Please show each line of the listing where "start" is present.
##############################
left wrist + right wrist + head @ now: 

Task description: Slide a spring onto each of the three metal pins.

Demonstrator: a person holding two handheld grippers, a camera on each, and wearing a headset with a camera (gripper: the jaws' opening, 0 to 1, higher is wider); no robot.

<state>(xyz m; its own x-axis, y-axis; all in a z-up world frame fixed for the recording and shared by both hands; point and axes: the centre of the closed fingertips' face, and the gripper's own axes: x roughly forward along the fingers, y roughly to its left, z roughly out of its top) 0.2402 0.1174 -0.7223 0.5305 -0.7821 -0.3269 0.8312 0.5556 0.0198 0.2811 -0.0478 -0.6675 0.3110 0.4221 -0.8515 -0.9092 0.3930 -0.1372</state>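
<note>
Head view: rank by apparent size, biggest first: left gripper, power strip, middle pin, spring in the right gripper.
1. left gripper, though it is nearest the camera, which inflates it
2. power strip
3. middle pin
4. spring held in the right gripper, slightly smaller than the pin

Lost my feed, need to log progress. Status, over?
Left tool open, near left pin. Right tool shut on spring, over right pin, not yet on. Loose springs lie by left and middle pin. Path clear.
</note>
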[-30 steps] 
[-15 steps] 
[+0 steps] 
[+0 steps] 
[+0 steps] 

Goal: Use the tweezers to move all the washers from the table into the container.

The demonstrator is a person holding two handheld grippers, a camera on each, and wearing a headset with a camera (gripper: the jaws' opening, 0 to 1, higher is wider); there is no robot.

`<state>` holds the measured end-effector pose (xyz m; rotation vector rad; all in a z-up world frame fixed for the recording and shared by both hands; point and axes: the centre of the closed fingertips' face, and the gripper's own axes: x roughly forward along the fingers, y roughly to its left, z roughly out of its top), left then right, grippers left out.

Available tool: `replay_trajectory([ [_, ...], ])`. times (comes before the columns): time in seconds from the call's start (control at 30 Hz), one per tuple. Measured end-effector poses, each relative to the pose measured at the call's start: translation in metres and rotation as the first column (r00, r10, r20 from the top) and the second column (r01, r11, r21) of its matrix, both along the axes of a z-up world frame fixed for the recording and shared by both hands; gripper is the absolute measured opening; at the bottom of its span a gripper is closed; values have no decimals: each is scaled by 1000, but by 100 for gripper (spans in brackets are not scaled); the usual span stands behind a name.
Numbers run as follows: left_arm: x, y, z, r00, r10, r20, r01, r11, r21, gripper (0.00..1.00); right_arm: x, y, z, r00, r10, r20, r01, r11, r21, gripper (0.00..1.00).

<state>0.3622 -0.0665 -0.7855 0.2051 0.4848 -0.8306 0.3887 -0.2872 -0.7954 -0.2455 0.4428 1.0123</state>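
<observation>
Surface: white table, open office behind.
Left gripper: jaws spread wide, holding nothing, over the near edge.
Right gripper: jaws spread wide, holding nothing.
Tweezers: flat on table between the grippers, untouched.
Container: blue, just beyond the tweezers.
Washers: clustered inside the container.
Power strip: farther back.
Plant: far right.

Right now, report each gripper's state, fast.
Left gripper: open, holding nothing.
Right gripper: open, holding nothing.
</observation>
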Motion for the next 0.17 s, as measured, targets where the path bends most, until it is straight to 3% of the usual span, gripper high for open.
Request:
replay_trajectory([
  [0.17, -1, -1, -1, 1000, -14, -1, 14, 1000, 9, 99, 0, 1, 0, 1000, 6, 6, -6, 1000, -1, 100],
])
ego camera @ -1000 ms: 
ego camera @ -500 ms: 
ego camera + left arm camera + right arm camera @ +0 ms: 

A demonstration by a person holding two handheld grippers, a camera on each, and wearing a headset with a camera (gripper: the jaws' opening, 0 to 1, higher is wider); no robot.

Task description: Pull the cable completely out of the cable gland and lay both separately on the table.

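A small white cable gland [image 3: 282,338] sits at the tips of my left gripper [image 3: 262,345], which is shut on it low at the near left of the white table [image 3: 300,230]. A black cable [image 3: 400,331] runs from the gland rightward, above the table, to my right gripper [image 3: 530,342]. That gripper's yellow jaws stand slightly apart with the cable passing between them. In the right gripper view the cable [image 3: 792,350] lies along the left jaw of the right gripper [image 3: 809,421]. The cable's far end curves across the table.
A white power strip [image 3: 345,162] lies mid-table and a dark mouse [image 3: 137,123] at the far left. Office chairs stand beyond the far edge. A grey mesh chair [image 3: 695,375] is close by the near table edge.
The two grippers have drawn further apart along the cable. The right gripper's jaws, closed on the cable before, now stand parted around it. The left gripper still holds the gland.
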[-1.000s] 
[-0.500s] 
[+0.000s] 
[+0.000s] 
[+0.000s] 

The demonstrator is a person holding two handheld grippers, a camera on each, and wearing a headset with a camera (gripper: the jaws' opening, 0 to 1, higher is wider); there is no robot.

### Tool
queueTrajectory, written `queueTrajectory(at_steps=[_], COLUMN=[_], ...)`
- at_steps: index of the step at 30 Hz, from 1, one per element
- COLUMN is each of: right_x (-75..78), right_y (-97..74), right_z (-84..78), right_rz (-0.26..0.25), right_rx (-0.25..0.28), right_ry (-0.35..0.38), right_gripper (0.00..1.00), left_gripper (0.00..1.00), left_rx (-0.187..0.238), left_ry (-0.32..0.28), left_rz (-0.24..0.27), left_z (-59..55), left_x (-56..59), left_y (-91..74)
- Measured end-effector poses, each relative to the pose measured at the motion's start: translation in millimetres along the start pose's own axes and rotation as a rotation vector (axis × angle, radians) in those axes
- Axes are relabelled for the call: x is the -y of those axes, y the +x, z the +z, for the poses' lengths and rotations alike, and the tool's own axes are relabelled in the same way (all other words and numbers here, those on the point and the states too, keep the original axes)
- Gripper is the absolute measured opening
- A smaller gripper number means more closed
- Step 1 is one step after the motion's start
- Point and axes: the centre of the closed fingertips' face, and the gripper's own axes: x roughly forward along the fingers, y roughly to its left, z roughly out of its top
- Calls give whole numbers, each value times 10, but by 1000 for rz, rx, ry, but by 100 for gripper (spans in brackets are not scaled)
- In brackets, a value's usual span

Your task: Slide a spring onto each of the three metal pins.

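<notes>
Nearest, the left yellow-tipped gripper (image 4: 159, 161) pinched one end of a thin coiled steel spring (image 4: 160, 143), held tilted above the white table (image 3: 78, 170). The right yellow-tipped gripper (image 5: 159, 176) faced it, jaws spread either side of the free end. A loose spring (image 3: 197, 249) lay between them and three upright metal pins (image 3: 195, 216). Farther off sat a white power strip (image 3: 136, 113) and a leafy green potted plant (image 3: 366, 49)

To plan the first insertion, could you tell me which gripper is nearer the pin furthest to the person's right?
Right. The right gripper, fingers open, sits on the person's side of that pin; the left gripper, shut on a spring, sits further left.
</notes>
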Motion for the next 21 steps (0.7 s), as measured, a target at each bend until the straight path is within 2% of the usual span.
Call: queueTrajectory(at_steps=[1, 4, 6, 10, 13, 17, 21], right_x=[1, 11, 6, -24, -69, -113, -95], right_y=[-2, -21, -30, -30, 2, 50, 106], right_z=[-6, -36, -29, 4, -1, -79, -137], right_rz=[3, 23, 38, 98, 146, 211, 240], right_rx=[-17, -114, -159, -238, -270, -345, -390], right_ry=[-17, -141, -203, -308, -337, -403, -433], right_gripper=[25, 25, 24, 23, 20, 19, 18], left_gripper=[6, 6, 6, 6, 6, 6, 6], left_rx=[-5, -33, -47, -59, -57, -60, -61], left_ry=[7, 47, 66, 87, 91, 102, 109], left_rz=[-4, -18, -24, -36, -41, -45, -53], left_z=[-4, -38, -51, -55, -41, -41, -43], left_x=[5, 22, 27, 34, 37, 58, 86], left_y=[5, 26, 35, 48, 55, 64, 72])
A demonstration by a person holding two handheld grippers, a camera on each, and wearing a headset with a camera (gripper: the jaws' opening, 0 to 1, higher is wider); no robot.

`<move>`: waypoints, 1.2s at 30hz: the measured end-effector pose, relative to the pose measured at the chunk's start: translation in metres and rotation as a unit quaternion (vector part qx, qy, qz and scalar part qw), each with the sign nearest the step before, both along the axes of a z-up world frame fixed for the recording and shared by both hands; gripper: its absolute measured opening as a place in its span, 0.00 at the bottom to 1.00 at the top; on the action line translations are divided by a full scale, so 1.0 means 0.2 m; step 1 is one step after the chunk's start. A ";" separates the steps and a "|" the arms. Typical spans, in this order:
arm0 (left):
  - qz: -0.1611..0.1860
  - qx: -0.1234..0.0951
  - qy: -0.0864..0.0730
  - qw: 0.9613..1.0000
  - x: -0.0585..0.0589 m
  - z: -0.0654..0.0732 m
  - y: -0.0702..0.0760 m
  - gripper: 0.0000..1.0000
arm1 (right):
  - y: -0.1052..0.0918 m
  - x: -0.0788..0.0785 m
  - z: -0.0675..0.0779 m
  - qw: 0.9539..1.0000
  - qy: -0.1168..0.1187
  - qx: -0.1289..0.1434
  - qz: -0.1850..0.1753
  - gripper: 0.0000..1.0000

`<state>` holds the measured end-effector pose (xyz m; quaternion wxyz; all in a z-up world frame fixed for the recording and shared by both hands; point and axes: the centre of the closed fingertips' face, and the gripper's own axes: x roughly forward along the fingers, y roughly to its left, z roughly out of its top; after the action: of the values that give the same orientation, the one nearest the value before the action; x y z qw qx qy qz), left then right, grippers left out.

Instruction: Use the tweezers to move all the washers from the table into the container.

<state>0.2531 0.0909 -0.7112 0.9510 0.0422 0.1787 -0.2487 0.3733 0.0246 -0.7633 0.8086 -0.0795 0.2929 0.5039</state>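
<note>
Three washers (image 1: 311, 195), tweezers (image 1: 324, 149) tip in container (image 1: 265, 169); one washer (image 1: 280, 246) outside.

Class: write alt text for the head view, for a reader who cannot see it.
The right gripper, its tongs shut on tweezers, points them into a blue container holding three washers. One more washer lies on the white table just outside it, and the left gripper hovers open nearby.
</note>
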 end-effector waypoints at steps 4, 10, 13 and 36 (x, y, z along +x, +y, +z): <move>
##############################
RESULT OF THE EXERCISE:
Available tool: `replay_trajectory([ [_, ...], ])`. times (comes before the columns): time in seconds from the call's start (control at 30 Hz), one per tuple. Measured end-effector poses, each relative to the pose measured at the call's start: translation in metres and rotation as the first column (r00, r10, r20 from the top) and the second column (r01, r11, r21) of its matrix, both along the axes of a z-up world frame fixed for the recording and shared by both hands; gripper is the absolute measured opening; at the bottom of its span a gripper is closed; values have no decimals: each is scaled by 1000, but by 100 for gripper (spans in brackets are not scaled); the usual span stands behind a name.
- Measured end-effector poses, each relative to the pose measured at the motion's start: translation in millimetres along the start pose's own axes and rotation as a rotation vector (axis × angle, radians) in those axes
- Step 1 is one step after the motion's start
`<move>`: waypoints, 1.2s at 30hz: the measured end-effector pose, relative to the pose measured at the chunk's start: translation in metres and rotation as a unit quaternion (vector part qx, qy, qz and scalar part qw), each with the sign nearest the step before, both along the axes of a z-up world frame fixed for the recording and shared by both hands; gripper: its absolute measured opening as a place in its span, 0.00 at the bottom to 1.00 at the top; on the action line translations are divided by a full scale, so 1.0 means 0.2 m; step 1 is one step after the chunk's start. A ";" separates the steps and a "|" the arms. Typical spans, in this order:

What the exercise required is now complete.